Problem details - Exactly as they appear below, repeat the lines from the one with "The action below" through the one with "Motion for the", and no others.

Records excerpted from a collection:
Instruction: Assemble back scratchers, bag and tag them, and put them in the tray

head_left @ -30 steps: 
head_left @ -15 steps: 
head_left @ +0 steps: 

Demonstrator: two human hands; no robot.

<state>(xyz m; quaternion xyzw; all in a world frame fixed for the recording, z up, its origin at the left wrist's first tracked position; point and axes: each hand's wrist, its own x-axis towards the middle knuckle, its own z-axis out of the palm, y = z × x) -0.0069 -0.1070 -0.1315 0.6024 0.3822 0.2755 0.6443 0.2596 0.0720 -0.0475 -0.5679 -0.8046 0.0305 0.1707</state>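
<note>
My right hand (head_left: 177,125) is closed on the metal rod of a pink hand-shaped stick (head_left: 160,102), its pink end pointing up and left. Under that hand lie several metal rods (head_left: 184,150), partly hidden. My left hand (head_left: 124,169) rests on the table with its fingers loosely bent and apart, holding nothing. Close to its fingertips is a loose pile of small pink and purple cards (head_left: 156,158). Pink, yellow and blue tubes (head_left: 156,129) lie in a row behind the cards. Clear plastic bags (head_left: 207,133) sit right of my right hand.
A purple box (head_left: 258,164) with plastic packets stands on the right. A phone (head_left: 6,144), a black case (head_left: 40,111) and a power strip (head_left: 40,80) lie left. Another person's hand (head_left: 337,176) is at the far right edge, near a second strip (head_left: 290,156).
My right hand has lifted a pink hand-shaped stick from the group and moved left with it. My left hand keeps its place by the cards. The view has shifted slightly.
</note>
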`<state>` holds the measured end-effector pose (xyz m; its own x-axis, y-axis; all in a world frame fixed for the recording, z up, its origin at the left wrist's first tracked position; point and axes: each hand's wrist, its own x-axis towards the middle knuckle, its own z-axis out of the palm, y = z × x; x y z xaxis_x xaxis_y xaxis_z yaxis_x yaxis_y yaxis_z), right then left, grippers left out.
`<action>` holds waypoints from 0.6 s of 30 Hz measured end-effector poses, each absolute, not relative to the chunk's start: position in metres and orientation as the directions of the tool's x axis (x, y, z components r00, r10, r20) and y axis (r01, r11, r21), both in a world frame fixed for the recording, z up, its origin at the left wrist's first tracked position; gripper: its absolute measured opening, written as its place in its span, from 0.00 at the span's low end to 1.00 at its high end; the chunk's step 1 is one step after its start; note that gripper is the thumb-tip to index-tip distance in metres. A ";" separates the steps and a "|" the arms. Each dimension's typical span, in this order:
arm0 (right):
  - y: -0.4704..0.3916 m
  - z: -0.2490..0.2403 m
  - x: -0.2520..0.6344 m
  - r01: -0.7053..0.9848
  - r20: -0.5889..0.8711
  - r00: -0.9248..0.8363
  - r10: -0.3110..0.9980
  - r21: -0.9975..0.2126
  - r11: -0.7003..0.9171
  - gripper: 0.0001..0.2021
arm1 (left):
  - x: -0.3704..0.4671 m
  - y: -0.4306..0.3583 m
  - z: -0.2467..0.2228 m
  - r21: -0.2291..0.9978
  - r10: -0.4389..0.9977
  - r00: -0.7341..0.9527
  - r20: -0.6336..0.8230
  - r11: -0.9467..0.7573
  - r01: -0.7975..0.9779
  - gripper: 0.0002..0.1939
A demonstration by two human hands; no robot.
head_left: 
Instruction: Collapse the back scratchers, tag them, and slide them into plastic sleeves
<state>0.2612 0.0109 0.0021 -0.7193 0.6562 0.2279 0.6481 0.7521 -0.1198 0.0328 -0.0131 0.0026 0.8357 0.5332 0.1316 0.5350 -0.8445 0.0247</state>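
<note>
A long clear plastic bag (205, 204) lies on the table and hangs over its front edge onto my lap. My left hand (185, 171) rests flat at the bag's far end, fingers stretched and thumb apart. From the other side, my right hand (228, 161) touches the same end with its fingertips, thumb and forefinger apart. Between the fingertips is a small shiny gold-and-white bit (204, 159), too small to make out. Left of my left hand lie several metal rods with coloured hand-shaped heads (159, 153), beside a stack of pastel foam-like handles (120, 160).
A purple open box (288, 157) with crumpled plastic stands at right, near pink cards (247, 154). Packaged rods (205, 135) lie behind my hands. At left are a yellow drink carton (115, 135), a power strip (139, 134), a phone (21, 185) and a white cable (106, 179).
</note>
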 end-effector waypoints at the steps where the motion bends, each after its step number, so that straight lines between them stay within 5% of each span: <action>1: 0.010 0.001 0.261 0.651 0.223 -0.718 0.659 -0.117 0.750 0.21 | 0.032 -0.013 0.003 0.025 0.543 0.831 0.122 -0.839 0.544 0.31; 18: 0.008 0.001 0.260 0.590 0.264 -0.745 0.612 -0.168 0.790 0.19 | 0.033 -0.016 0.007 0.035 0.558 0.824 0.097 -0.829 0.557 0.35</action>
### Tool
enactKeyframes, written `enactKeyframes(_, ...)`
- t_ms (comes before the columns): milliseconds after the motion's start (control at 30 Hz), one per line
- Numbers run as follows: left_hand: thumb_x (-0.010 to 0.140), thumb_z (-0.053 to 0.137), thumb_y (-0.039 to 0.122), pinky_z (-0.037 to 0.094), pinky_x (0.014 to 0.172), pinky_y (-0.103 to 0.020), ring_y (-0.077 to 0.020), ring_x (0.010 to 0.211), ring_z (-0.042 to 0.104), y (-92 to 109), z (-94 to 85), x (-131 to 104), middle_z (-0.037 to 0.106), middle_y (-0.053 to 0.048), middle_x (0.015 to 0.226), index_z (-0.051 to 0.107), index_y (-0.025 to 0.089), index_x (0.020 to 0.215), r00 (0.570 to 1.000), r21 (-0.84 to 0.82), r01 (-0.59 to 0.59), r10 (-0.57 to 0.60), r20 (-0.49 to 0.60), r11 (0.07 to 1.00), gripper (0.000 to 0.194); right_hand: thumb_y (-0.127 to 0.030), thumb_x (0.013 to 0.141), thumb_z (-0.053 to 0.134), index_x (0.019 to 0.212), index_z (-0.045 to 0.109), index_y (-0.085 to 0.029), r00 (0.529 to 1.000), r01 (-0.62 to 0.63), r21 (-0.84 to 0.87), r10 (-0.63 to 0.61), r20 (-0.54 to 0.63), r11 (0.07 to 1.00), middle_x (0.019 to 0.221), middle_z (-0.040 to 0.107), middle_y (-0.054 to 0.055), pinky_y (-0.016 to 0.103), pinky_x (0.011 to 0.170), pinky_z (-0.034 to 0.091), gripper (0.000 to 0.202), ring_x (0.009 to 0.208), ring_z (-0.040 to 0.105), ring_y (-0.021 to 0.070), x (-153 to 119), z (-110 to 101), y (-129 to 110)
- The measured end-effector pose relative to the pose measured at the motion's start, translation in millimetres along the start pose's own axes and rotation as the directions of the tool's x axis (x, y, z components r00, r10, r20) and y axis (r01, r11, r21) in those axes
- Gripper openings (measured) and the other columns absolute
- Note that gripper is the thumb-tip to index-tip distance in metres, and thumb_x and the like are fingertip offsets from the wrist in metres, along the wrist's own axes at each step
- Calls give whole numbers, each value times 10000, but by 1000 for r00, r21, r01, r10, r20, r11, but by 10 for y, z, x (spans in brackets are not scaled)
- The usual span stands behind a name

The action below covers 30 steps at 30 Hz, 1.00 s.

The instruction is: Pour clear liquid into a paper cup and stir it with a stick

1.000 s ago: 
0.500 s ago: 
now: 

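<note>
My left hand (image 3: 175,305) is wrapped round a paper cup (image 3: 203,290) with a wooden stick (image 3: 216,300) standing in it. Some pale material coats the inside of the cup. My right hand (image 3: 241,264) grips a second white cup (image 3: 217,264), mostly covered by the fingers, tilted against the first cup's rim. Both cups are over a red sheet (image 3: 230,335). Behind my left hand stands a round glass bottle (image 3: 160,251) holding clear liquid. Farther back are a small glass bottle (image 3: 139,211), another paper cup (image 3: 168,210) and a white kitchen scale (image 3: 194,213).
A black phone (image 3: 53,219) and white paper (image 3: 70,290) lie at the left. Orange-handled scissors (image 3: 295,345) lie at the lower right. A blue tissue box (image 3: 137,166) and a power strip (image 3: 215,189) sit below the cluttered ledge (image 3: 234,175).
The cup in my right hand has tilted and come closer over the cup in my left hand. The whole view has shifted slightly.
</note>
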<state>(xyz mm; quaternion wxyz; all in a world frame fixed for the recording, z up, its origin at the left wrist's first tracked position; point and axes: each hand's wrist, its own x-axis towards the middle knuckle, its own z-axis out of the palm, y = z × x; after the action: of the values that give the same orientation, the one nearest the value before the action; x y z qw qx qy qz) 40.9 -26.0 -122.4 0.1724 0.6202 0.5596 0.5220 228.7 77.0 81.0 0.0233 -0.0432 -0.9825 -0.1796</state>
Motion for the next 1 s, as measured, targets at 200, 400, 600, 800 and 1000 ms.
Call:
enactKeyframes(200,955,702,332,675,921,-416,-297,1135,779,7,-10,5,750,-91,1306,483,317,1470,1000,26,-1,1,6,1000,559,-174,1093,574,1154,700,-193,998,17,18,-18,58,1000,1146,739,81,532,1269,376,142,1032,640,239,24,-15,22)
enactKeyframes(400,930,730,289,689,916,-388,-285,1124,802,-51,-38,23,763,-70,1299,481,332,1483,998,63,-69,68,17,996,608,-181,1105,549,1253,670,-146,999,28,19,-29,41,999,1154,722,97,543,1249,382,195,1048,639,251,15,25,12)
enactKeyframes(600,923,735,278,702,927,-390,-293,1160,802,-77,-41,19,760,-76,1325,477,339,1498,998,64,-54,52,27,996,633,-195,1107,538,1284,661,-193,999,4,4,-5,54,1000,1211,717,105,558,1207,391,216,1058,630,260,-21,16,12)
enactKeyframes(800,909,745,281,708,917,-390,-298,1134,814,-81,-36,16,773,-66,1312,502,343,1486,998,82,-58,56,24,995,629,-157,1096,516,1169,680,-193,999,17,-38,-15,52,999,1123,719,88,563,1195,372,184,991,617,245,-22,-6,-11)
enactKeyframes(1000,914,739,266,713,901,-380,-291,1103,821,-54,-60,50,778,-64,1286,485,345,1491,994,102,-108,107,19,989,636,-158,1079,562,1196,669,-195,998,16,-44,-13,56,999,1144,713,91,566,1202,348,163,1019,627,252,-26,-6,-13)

Result -
The action below covers 30 steps at 30 Hz, 1.00 s.

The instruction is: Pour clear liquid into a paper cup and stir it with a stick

1.000 s ago: 
0.500 s ago: 
now: 

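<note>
My left hand (image 3: 175,305) is wrapped round a paper cup (image 3: 203,290) with a wooden stick (image 3: 216,300) standing in it. Some pale material coats the inside of the cup. My right hand (image 3: 241,264) grips a second white cup (image 3: 217,264), mostly covered by the fingers, tilted against the first cup's rim. Both cups are over a red sheet (image 3: 230,335). Behind my left hand stands a round glass bottle (image 3: 160,251) holding clear liquid. Farther back are a small glass bottle (image 3: 139,211), another paper cup (image 3: 168,210) and a white kitchen scale (image 3: 194,213).
A black phone (image 3: 53,219) and white paper (image 3: 70,290) lie at the left. Orange-handled scissors (image 3: 295,345) lie at the lower right. A blue tissue box (image 3: 137,166) and a power strip (image 3: 215,189) sit below the cluttered ledge (image 3: 234,175).
The cup in my right hand has tilted and come closer over the cup in my left hand. The whole view has shifted slightly.
</note>
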<state>(xyz mm; quaternion wxyz; all in a world frame fixed for the recording, z up, its origin at the left wrist's first tracked position; point and axes: each hand's wrist, its own x-axis towards the middle knuckle, its own z-axis out of the palm, y = z × x; after the action: of the values that give the same orientation, the one nearest the value before the action; x y z qw qx qy qz) 40.9 -26.0 -122.4 0.1724 0.6202 0.5596 0.5220 228.7 77.0 81.0 0.0233 -0.0432 -0.9825 -0.1796</state>
Motion for the next 1 s, as measured, targets at 200, 400, 600, 800 and 1000 ms.

No further output is expected here.